The Arabist

The Arabist

By Issandr El Amrani and friends.

Colonel Qadhafi's Tech Support

This is a guest post by Paul Mutter. 

Reporting from Tripoli, The Wall Street Journal’s Paul Sonne and Margaret Coker reveal the depths of collusion between Colonel Qadhafi’s spooks and their foreign tech support:

The recently abandoned room is lined with posters and English-language training manuals stamped with the name Amesys, a unit of French technology firm Bull SA, which installed the monitoring center. A warning by the door bears the Amesys logo. The sign reads: "Help keep our classified business secret. Don't discuss classified information out of the HQ."

Amesys of Bull SA was just one of those whose wares were on display. Narus, a subsidiary of Boeing, the ZTE Corporation of China and a small (but apparently important) South African firm called VASTech SA (Pty) were all represented. Other names will likely follow. But so far, they all are following the warning on the Amesys sign, offering limp responses to the WSJ’s inquiries, or just declining to comment.

But the HQ records speak for themselves: the government recorded thousands of online conversations, phone calls and web histories, from regular citizens to human rights activists (those who had overseas contacts were priority targets, of course).

In the end, Colonel Qadhafi’s tech support was a waste of money, even after his government killed the internet in March to try and cut off Libyans from each other and the outside world. Libya’s uprising has apparently succeeded in toppling Qadhafi’s government, and his IT department is nowhere to be found.

Even the building’s architecture speaks for itself, according to the WSJ. The reporters who entered the place say that in addition to the communications section, the place also has “a windowless detention center.”

As the WSJ points out, none of this is especially shocking. Foreign companies and their products have been involved in suppressing the Arab Spring, and from the Middle East to East Asia, multinationals have made hefty profits from providing surveillance capacity, security contracting and arms sales to repressive regimes. This SIGINT Road, if you will, is the e-version of the old Silk Road running from Beijing to Tunis with many stops along the way.

Libya is a good example of the political dealings that are so common when multinational corporate interests stand to gain. When Qadhafi extended an olive branch as the Second Gulf War began, Western (and non-Western) governments and firms leaped at the chance to do business with a seemingly older and wiser dictator.

International trade and arms sanctions were imposed on Libya between 1988 and 1992 due to the country’s support for terrorist organizations. These sanctions were lifted from Libya starting in 2003 because Qadhafi agreed to disclose and dismantle its nuclear program, help track down Libya’s international nuclear black market contacts and started “cooperating” with the UK’s Lockerbie bombing investigation.

Qadhafi made a shrewd choice when he decided to cooperate with the U.S., the UK and the IAEA. Having seen where the WMD “smoking gun” justification had led the U.S. in Iraq, he had no desire to give the Marine Corps cause to pay a visit to “the shores of Tripoli" once again. A grateful West began restoring diplomatic niceties.
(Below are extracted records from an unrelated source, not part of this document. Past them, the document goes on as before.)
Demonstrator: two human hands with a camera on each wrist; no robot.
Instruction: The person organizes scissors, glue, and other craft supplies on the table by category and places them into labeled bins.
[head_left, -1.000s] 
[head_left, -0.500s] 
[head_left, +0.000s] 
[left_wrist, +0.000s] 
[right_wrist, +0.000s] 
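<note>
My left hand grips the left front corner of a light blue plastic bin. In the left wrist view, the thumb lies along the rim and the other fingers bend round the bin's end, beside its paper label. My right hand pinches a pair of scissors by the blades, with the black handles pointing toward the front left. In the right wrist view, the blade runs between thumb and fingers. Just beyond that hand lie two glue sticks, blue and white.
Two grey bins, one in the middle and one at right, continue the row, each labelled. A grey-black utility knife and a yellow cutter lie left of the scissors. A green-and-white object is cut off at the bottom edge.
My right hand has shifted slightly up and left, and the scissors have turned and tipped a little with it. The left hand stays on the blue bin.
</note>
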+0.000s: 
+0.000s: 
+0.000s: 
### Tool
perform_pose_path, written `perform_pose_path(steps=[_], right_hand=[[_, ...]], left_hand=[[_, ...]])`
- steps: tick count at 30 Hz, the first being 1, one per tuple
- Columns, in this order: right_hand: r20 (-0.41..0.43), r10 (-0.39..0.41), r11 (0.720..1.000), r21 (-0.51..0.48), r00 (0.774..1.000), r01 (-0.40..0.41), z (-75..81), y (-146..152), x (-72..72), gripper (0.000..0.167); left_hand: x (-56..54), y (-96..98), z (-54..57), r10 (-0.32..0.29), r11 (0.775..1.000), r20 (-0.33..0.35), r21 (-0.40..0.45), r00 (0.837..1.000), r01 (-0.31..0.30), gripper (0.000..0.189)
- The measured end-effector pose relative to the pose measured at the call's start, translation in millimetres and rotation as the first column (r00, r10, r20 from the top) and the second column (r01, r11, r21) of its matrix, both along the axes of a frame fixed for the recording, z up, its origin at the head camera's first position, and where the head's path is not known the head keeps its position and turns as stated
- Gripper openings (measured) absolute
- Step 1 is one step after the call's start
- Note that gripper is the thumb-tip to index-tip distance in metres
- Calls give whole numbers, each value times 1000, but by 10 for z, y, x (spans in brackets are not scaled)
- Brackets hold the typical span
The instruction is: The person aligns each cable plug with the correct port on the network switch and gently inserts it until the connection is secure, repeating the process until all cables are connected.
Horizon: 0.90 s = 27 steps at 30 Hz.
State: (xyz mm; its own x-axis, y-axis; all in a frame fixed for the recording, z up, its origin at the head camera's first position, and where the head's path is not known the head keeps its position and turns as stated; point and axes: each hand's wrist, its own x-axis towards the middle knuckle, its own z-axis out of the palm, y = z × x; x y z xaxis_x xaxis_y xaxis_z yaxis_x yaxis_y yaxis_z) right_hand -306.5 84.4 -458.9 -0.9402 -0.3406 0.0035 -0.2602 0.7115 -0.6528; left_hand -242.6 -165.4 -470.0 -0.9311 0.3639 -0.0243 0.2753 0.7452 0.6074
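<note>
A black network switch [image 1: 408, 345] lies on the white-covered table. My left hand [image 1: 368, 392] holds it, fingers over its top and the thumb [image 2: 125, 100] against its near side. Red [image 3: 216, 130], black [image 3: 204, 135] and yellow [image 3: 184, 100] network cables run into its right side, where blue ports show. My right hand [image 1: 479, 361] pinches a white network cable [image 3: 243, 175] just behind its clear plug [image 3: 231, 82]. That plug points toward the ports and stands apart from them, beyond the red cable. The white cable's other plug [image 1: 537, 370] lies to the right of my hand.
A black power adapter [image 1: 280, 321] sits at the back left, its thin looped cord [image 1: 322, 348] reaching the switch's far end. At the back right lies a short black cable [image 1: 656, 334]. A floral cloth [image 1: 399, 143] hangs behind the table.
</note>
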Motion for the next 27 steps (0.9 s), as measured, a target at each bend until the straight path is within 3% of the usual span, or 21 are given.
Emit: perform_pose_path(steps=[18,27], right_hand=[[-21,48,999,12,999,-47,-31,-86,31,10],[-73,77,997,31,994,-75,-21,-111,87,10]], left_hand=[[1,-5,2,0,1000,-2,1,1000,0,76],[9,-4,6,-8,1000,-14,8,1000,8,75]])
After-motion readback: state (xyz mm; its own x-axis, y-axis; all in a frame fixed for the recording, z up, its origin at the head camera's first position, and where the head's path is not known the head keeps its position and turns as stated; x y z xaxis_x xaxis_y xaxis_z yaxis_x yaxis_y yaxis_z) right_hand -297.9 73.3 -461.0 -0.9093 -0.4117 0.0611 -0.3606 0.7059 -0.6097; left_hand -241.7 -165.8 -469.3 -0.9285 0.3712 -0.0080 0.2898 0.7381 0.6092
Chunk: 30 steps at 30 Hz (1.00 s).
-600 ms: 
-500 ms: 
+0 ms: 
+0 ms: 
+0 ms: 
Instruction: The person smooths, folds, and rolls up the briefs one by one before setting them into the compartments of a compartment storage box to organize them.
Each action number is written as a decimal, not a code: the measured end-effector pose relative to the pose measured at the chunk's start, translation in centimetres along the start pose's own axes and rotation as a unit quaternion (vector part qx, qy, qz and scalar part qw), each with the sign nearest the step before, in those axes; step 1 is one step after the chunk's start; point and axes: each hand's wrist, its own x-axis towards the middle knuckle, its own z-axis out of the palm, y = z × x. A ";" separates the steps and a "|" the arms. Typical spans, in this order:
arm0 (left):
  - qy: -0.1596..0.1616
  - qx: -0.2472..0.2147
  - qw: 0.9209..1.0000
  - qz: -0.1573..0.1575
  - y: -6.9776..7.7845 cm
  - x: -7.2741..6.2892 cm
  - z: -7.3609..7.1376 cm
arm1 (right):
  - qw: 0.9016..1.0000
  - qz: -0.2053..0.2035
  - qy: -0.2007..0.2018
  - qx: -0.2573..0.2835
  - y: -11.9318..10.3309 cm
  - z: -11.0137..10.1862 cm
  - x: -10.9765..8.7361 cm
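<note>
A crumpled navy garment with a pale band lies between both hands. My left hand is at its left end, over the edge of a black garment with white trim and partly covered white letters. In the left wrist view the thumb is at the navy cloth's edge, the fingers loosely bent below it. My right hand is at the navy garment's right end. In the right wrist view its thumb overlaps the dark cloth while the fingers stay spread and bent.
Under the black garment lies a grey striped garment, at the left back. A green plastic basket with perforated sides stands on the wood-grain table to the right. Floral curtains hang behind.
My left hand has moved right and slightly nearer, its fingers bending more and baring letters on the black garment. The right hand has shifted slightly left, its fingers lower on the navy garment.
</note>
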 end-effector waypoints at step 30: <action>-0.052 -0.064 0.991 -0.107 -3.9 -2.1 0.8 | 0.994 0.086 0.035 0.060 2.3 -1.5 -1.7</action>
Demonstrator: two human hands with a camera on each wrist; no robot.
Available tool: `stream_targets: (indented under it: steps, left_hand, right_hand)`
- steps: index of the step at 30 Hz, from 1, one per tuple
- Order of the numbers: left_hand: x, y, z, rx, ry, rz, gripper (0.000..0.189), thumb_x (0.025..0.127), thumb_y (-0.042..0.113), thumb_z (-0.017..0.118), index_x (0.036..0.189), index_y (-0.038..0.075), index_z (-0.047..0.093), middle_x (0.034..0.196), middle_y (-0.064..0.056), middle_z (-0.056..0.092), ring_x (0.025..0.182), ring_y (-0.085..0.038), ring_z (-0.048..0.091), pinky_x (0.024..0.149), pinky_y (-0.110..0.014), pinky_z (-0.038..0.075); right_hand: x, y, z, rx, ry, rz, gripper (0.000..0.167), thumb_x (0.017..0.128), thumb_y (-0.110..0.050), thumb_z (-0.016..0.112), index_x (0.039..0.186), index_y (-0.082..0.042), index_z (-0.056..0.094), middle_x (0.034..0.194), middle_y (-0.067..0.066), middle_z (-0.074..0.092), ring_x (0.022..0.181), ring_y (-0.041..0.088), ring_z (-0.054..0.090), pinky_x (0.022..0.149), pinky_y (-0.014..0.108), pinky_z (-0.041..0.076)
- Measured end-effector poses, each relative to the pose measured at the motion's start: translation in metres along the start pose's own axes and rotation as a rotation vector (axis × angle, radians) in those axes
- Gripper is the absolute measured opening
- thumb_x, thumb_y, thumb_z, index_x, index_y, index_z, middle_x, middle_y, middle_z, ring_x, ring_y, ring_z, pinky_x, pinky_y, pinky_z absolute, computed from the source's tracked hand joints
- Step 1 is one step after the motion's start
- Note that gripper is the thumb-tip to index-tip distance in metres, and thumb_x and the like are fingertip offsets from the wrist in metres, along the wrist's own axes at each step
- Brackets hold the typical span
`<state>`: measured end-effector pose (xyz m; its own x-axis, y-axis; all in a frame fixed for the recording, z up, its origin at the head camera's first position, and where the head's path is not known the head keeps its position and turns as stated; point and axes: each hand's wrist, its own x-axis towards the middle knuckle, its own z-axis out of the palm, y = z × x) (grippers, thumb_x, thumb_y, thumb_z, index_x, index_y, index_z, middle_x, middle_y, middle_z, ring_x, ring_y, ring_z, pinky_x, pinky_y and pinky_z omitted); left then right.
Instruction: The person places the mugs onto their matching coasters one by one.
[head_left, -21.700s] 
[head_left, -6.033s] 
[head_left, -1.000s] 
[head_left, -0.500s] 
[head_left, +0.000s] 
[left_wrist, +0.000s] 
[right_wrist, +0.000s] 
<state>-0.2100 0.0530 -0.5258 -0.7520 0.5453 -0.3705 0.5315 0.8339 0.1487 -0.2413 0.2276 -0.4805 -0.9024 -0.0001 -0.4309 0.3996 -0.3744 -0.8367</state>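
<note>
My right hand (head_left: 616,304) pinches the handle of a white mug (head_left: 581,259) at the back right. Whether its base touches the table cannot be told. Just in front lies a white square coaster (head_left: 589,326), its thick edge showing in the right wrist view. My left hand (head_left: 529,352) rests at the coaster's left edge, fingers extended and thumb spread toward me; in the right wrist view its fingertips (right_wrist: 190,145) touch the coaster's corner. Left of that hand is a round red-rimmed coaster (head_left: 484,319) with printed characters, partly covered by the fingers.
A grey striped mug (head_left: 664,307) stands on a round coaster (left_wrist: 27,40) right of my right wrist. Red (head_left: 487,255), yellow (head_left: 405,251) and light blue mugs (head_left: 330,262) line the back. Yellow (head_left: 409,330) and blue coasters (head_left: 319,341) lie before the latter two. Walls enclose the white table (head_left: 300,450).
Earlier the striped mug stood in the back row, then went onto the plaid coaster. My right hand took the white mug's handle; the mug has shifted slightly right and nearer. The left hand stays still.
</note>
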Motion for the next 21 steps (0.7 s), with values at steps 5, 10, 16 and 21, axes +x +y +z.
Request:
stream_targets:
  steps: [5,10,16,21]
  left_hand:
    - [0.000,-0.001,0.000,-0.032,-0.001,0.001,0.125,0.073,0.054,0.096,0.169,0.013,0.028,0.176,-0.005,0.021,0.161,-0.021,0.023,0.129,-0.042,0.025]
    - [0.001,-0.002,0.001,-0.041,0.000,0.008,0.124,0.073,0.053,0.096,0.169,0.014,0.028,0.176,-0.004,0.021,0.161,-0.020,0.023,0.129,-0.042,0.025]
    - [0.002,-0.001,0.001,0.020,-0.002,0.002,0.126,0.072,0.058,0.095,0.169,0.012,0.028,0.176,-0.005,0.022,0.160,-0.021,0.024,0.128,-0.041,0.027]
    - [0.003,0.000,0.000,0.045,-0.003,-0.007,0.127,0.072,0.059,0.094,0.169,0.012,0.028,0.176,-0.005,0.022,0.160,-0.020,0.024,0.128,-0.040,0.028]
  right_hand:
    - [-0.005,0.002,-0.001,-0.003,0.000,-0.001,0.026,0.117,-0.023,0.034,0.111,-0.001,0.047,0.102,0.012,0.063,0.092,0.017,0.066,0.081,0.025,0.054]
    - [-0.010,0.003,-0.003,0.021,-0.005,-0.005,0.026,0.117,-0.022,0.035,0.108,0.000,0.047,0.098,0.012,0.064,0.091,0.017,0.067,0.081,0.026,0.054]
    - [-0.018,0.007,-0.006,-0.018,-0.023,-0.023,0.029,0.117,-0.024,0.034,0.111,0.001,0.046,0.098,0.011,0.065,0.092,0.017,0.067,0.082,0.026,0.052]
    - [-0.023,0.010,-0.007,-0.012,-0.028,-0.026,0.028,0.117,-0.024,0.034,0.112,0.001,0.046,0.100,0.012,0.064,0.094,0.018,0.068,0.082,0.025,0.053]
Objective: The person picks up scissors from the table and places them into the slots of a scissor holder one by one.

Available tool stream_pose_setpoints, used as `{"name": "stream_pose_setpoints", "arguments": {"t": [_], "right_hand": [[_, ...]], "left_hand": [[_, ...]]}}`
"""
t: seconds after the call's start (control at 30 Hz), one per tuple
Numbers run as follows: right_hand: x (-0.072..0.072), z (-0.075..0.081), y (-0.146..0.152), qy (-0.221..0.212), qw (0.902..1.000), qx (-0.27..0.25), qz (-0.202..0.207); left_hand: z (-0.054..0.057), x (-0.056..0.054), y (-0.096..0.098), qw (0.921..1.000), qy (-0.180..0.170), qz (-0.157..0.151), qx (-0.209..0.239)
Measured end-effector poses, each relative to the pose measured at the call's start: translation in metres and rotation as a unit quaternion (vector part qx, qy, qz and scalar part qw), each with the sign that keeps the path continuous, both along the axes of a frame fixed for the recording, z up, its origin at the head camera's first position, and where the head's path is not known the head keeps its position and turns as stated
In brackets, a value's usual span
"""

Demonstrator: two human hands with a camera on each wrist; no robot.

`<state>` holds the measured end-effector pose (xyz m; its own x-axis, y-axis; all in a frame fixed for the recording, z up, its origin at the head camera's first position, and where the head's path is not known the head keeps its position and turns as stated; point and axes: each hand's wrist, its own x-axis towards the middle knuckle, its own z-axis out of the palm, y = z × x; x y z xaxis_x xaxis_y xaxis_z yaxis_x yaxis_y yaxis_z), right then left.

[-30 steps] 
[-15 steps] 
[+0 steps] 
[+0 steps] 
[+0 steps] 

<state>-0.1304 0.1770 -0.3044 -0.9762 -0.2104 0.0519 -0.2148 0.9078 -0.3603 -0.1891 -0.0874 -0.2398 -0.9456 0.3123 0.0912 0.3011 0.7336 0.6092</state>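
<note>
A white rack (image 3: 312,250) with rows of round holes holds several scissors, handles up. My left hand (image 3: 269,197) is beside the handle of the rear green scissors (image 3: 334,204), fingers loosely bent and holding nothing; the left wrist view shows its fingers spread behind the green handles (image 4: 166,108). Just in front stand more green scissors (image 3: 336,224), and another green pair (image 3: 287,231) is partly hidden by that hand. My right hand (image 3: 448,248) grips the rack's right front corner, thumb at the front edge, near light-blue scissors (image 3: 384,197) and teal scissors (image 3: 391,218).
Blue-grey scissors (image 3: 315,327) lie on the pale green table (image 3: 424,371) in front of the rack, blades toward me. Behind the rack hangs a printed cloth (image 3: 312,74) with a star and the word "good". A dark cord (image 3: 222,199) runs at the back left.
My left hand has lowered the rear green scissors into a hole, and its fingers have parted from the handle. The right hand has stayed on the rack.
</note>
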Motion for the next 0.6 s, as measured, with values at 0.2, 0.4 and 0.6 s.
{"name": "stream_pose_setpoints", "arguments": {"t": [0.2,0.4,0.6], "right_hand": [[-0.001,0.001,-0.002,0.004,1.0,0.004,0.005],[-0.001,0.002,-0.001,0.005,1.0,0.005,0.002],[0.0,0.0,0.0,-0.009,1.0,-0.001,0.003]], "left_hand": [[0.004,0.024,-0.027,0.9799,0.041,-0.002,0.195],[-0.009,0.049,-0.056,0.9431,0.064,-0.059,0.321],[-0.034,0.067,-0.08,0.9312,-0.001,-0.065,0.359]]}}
But there were tangible benefits as well: diplomatic niceties paved that way for what the Libyan government really wanted: new technology and new money. Qadhafi looked at Western arms manufacturers, investors, security-surveillance providers and oil majors in the same way that a tech junkie would salivate over an Apple Store’s fancy gadgets and efficient tech support.

Big EU arms manufacturers like BAE Systems and the Finmeccania Group basically just picked up where they left off in 1992, selling everything from surveillance networksfirearms, and aircraftOil majors, discouraged from going into Libya during the Cold War due to nationalization efforts and Libya’s late pariah status started negotiating contracts. Some are now dipping their toes into post-Qadhafi waters to keep or expand these contracts – joined by security contractors who hope to do a brisk business protecting VIPs and pricey machines.

If there was one sector of Libya’s economy that Qadhafi believed benefited from free enterprise and globalization, it was the surveillance market. The aforementioned Finmeccania Group, (although not mentioned in the article) also helped the Libyans with surveillance work, according to a report put out a few years ago by the partly government-owned Italian multinational.

One hopes the new government will make a conference center available ASAP to host an open house for Qadhafi's old business partners.